Am I understanding the inflation/deflation balancing in peercoin correctly?

I’m just trying to see if what I’m thinking makes sense and understand everything better… I’m from the US so just replace “federal reserve” with whatever your central bank is if you’re from somewhere else. Is this how the currency will eventually behave once POW inflation goes away?


With peercoin, deflation is built in relative to how much peercoin is being used for transactions. This is because there are set transaction fees, but unlike bitcoin, those fees aren’t given to anyone and instead are destroyed which deflates the currency.

In theory, this means that if peercoin becomes widely adopted and used for every day purchases, then more and more coins will be destroyed due to the transaction fees (deflation). This, in turn, increases the value of the coins because fewer are in existence. Generally, when items increase in value, people are less likely to get rid of (spend) them because they know they can get more for them (or buy more) the next day if they wait and hold. So if people start holding their coins, what happens? The coins start to inflate more because of the minting due to people saving. Now there would be incentive to spend because things will cost more the next day. Rinse and repeat. This should maintain a balance of inflation and deflation depending on how the market is operating and it’s not controlled by a central bank (like the federal reserve).

So is this coin literally an automated system for fiat currency that is in place today by most governments? Except it’s controlled by the market instead of a central bank trying to stimulate economic growth. The federal reserve (or any central bank) is supposed to destroy money also. Do they ever even do that?

Am I way off here?

Think of Gold.

At one time, gold was used for everyday transactions during the gold rush days.

As it became more rare, the price constantly changed.

It became easier to use printed notes backed by gold instead.

Peercoin was initially setup to be a backbone currency similar to gold in this respect. You’re right, in the long term, people will not use Peercoin to buy every day items in the long term. It wasn’t designed for that

Read this next post to see how I compare the Peercoin network against an ATM and Futurecoin for instance:

http://www.peercointalk.org/index.php?topic=1242.msg10104#msg10104

You are on the right track, but if the value of the coin goes up, then things will cost less.
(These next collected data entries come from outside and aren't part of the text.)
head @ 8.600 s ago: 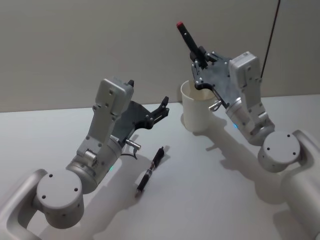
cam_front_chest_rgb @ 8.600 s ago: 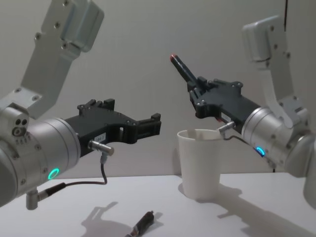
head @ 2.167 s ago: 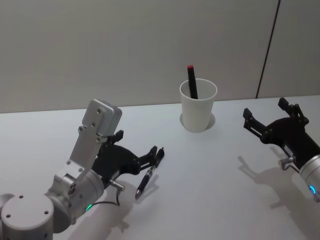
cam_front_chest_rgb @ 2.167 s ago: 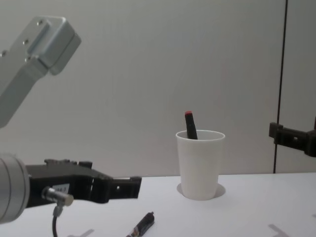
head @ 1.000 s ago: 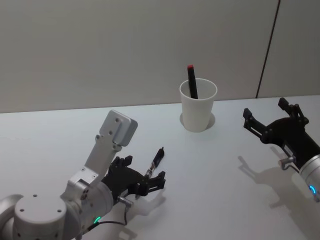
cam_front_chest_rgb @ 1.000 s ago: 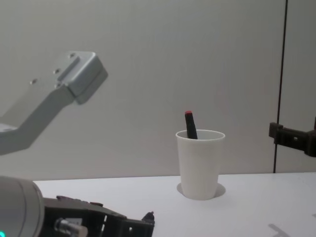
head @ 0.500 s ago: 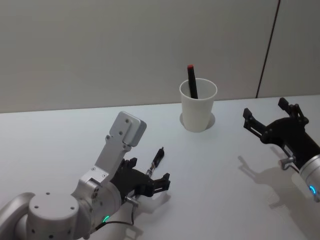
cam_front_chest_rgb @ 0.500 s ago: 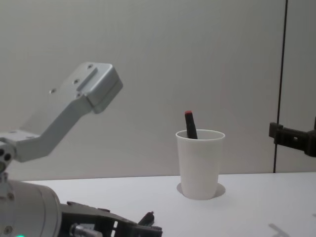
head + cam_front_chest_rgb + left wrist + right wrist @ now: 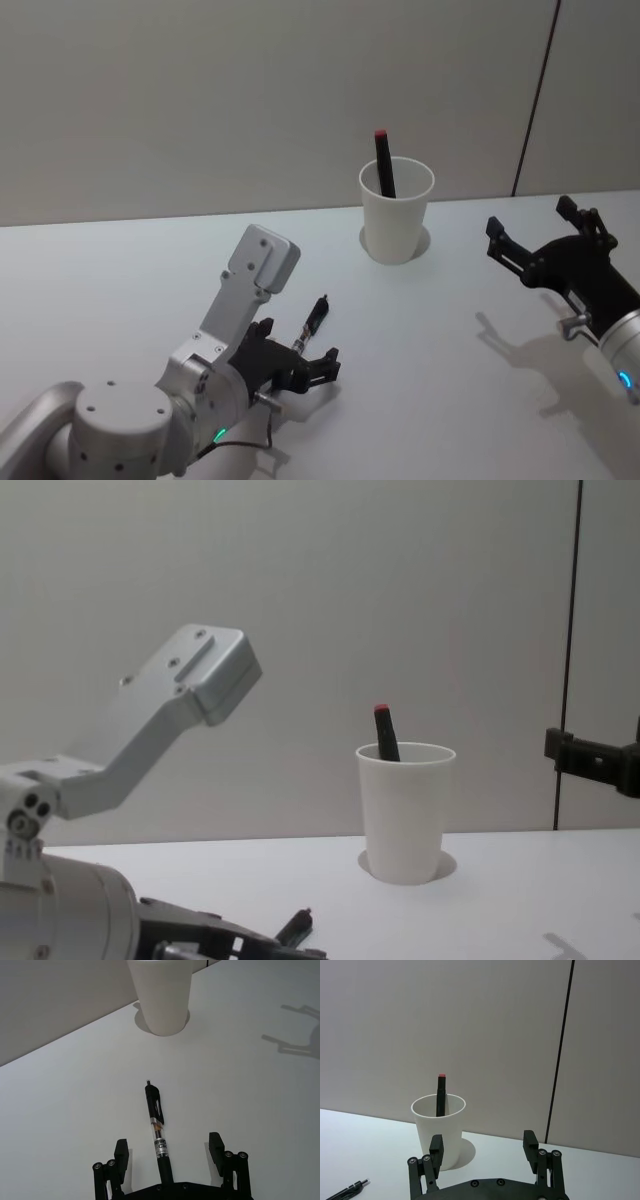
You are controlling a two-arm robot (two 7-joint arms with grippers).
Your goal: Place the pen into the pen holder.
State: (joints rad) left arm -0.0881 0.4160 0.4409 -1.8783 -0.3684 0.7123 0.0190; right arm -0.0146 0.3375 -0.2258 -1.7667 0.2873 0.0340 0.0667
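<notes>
Black pen [image 9: 156, 1125] lies flat on the desk [image 9: 260, 1105], short of the cup [image 9: 161, 997]. Your left tool [image 9: 169, 1144] has dropped over it, fingers apart, one each side — no grip yet, so close next. Right tool [image 9: 529, 222] idles at the right, fingers apart.

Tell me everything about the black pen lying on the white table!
The black pen is slim and plastic-looking, with a black clip, a clear labelled middle and a dark grip. It lies flat on the white table, clip end toward the white paper cup, between the open fingers of the left gripper, which don't touch it.
</notes>
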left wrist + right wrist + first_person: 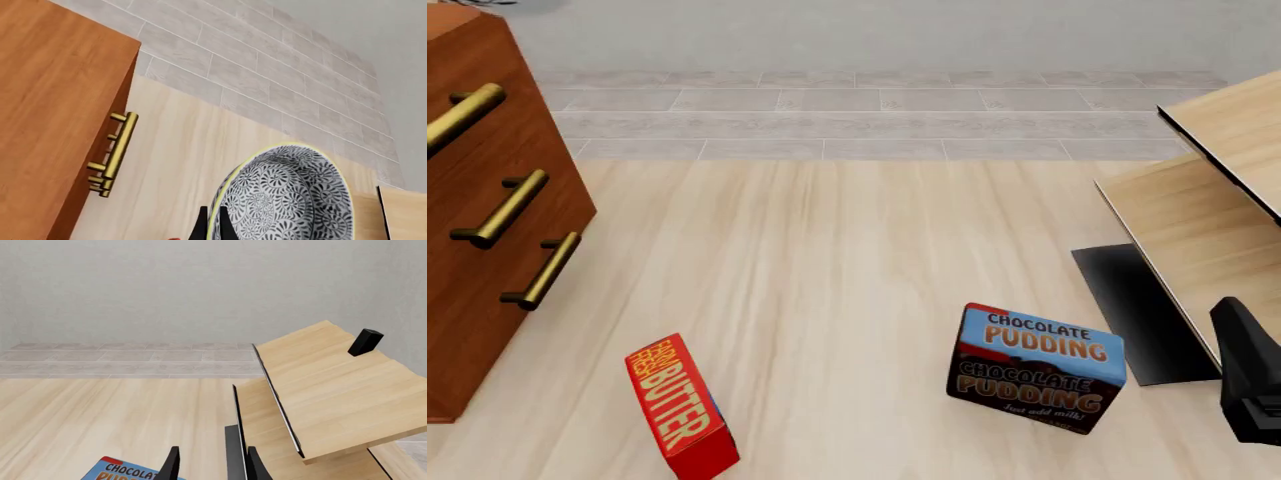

If things cost less the next day, then more people can afford to spend their money on those things. If more people can afford it, it increases the amount of people that will spend. It is not increacing the incentive, it is just making things cheaper and more affordable for everyone, and they will spend more just because they can, (just because they can afford it). If you can’t afford something, you lose your incentive to spend, because you are unable to even if you want to. With Peercoin, it makes everything cheaper so saving your money will allow you to afford more and more things. Get it?

Think of it like this.

Remember back when you were a kid and a candy bar or pack of gum cost $0.35 but now it cost $1.00?
Well with Peercoin, prices will get cheaper over time, not more expensive. It is like the opposite of the way money is now.

With Peercoin that candy bar or pack of gum that cost $1.00 today will cost like $0.35 in a few years, so if you are wise and save your money for a few years, you will be able to buy about 3x as much.

Take into account that 1% inflation / year is extremely low. It is less than the population growth rate (1,1-1,2% / year). So even in a “steady-state economy” with 0% growth PPC in the long term (when PoW mining phases out) is deflationary even if there are few transactions. It’s even more deflationary if transaction rate is high.

I believe it will be a long-while before we reach the point where PoW phases out. 1/2 reward for ever 16x in difficulty is quite a slow decline. The block reward is going to be declining slower and slower and slower as it approaches 0. We are finally at about 8% inflation now, and will probably be at about 6% or 5% next year, but we will probably be at 2-3% inflation for quite a few years after that. (what the transaction fees will be 10 years from now is anybody’s guess)

“Now there would be incentive to spend because things will cost more the next day.”

Not really. The rate for the price increase is of the same order of the rate of your interest ( from PoS ), so you don’t have the incentive to spend because your buying power stays the same.